United States District Court, N.D. Oklahoma

February 7, 2018

COXCOM, LLC d/b/a Cox Communications, Defendant.



         Before the Court is Defendant CoxCom, LLC (“Defendant”)'s Motion for Summary Judgment and Brief in Support (“Motion for Summary Judgment”) (Doc. 32). For reasons discussed below, Defendant's Motion for Summary Judgment is GRANTED.

         I. Factual Background[1]

         A. Plaintiff's Employment at Cox

         Defendant hired Plaintiff Kutrell Barnes (“Plaintiff”) on September 15, 2014, as a Communications Center Specialist I, in Tulsa, Oklahoma. Plaintiff was an at-will employee. (Def. Ex. 1.) Throughout his employment with Defendant, Plaintiff worked Tuesday to Saturday and reported to Christi Gladden (“Gladden”). On occasions when Gladden was not available, Plaintiff also reported to other supervisors, including Sheryl Lay (“Lay”). (Pl. Ex. 4, 118:13-120:1.)

         At all relevant times, Defendant's Attendance Policy (“Attendance Policy”) assigned employees “occurrences” for failing to work an entire shift, for arriving to work late or leaving early. An employee was assigned half an occurrence for a late arrival or early departure, and one full occurrence for an unscheduled absence. (Def. Ex. 6, 8.) Scheduled and approved absences, including leave taken under the Family Medical Leave Act (“FMLA”), were excluded from this policy. Presenting a doctor's note for an unscheduled absence allowed a two-day absence to count as one occurrence. This policy was available for employees to review on Defendant's “MyAxis” system.

         The Attendance Policy changed shortly after Plaintiff began his employment with Defendant, increasing the number of occurrences necessary for each level of discipline by one. Effective January 1, 2015, employees were disciplined for unscheduled tardies and absences as follows: a Documented Verbal Warning after six occurrences, a Written Warning after seven occurrences, and a Final Written Warning after eight occurrences. An employee was terminated when he or she accrued nine occurrences in a twelve-month period. During the transition between the 2014 version and the more lenient 2015 version, an employee who had been issued a warning under the 2014 Attendance Policy was reissued that same warning on his or her next occurrence. Additionally, under the 2015 policy all occurrences remained on an employee's record for twelve months after they occurred.

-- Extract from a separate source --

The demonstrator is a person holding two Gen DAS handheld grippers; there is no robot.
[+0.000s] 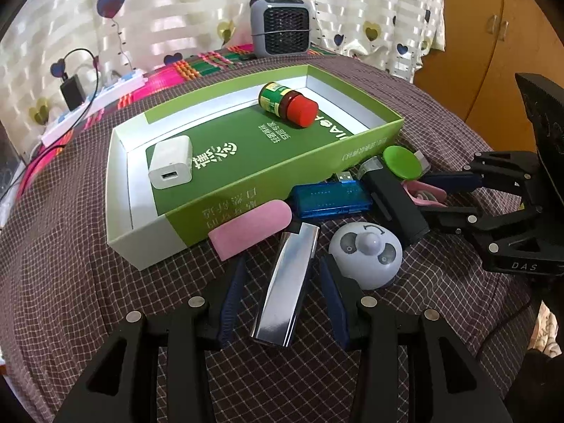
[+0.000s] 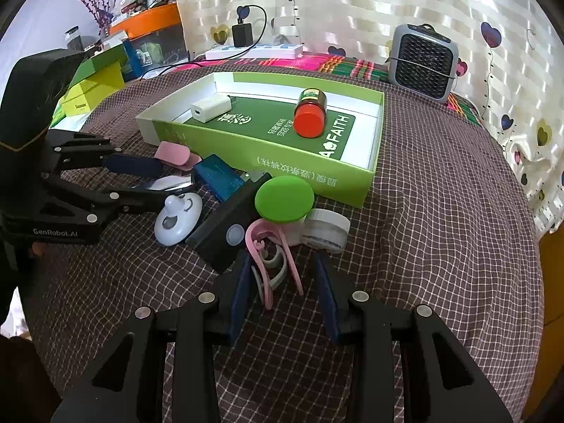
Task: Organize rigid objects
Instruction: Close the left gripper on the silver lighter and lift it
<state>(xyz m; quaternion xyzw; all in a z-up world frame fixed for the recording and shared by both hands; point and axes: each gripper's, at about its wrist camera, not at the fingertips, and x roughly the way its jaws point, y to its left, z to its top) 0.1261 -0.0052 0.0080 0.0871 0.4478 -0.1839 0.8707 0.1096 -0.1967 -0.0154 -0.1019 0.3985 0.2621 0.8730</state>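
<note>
Left tongs point(image 1: 278, 285) astride silver lighter point(image 1: 287, 285), right tongs point(image 2: 282, 282) gripping pink clip point(image 2: 273, 264), clutter against box's point(image 1: 246, 190) edge

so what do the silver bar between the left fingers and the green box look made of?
Silver bar: probably polished or chrome-plated metal; its mirror-like faces show sharp bright and dark reflections, though metallised plastic can't be ruled out. Green box: printed cardboard with a smooth, slightly glossy finish; thin straight walls, folded corners and a plain white inner side.
</note>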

         Plaintiff had attendance problems throughout his employment with Defendant. On November 15, 2014, pursuant to the 2014 version of the Attendance Policy, Gladden issued Plaintiff a Documented Verbal Warning in response to five and a half occurrences. (Def. Ex. 5.) After another unscheduled absence on December 14, 2014, Gladden issued Plaintiff a Written Warning. Gladden also counseled Plaintiff about his attendance issues. On his 2014 evaluation, Plaintiff received a “Meets Expectations” rating as well as an instruction from Gladden to “focus on his attendance.” (Def. Ex. 10.) Later, on both February 3 and March 4, 2015, Gladden counseled Plaintiff about taking extended breaks, lunches, and personal time. On March 19, 2015, Gladden also provided Plaintiff with a coaching letter, encouraging him to make the adjustments necessary for an acceptable improvement level, and informing him that she would be monitoring his performance over the next ninety days. On the same date, she reissued Plaintiff a Written Warning for accumulating seven and a half occurrences, based on two unscheduled tardies on February 17 and March 7, 2015. (Def. Ex. 12.)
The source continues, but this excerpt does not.